About social design and how i have engaged with it

Monday, October 23, 2017

What i know about social design and how i have engaged with social design

What is social design to me?

Social design is about creating with or for a community. It’s about creating design through dialogue where ideas, beliefs and rituals should be discussed in order to design a solution or an object that benefits or helps a group of people. The designer should be able to connect with a community in a way, where the designer fully understand the community’s request(s) and need for change or a smarter solution. Social design is about humans, not the society.

From my personal experience, i have learned about the importance of social design, from working at an institution for disabled children, throughout and after my years in highschool. The residents at the institution called Tjørringhus are all multi-handicapped children between 4 and 18 years old. They need constant support, including personal hygiene, feeding, getting in clothes, brushing teeth etc. In order to help the child through its daily chores, as easily as possible, my coworkers and i, where deeply dependent on the resources and tool remedy’s we had. The same were the residents! Those resources were specially designed, to make daily life as convenient for both staff and residents, such as the childrens adjustable wheelchairs and lifts to move the child around and special designed cars, where wheelchairs would fit in perfectly, and could be secured safely. All of these indispensable resources have been made in close cooperation with designers, who have visited the institution, met the residents, experienced their daily needs, talked with the childrens parents, had talks and discussions with the staff at Tjørringhus. From those talks and experiences, the designers have been able to make the best possible solutions for both the residents and the staff working for and with the children.

The institution were at one point, over a period of one year where i was working full-time, involved with a danish design school, who made a project about social design and designing social relations. The aim of the project was to give the residents at Tjørringhus more and better relationships with the surrounding community. Neighbors, family, friends, and volunteers should be involved in the project and inspired and well dressed to take co-responsibility for their fellow citizens, at Tjørringhus. So in that way it was not only the public represented by the employees on the institution, who should be responsible for the citizens’ social relations.

The result of the project, was a great success. In fact the residents at Tjørringhus, now got more relationships, in the form of volunteers, taking the residents to activities and arranging activities in the home. In this way the institution has become a part of society and society a part of the institution. The more volunteers have also given the employees of Tjørringhus more time, which they can use on residents who need extra support. I felt it myself, while working on Tjørringhus. It was a huge opportunity for us, as employees to have more time with an individual child and get to give the child caring attention while doing activities.

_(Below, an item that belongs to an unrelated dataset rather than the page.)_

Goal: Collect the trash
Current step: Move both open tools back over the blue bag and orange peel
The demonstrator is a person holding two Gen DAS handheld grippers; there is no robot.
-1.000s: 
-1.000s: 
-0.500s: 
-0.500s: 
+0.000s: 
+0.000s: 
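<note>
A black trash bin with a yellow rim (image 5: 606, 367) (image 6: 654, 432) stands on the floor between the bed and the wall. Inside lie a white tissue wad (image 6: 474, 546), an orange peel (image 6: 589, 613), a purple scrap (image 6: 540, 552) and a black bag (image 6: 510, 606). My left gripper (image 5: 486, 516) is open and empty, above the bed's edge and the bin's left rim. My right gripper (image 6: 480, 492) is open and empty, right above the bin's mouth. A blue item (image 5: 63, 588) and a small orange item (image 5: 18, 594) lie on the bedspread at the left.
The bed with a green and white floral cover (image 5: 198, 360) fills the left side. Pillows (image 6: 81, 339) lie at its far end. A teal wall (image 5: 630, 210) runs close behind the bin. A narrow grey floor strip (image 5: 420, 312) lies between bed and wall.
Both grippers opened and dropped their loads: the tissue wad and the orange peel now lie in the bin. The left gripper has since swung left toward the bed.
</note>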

The methodes that were used by the designers, that i understood, and the other staff got to know, while the project was ongoing was;

–       Empathize, where the designers create understanding for the user.

–       Define where the designer formulate insights and find an understanding of recognized and unrecognized needs and longings.

–       Idea where the designer draw up as many ideas and suggestions as possible in several different directions.

–       Prototype, where the designer build a model or kind of tale of the change they want to introduce.

–       Test where the model is put into a context and evaluated by the users.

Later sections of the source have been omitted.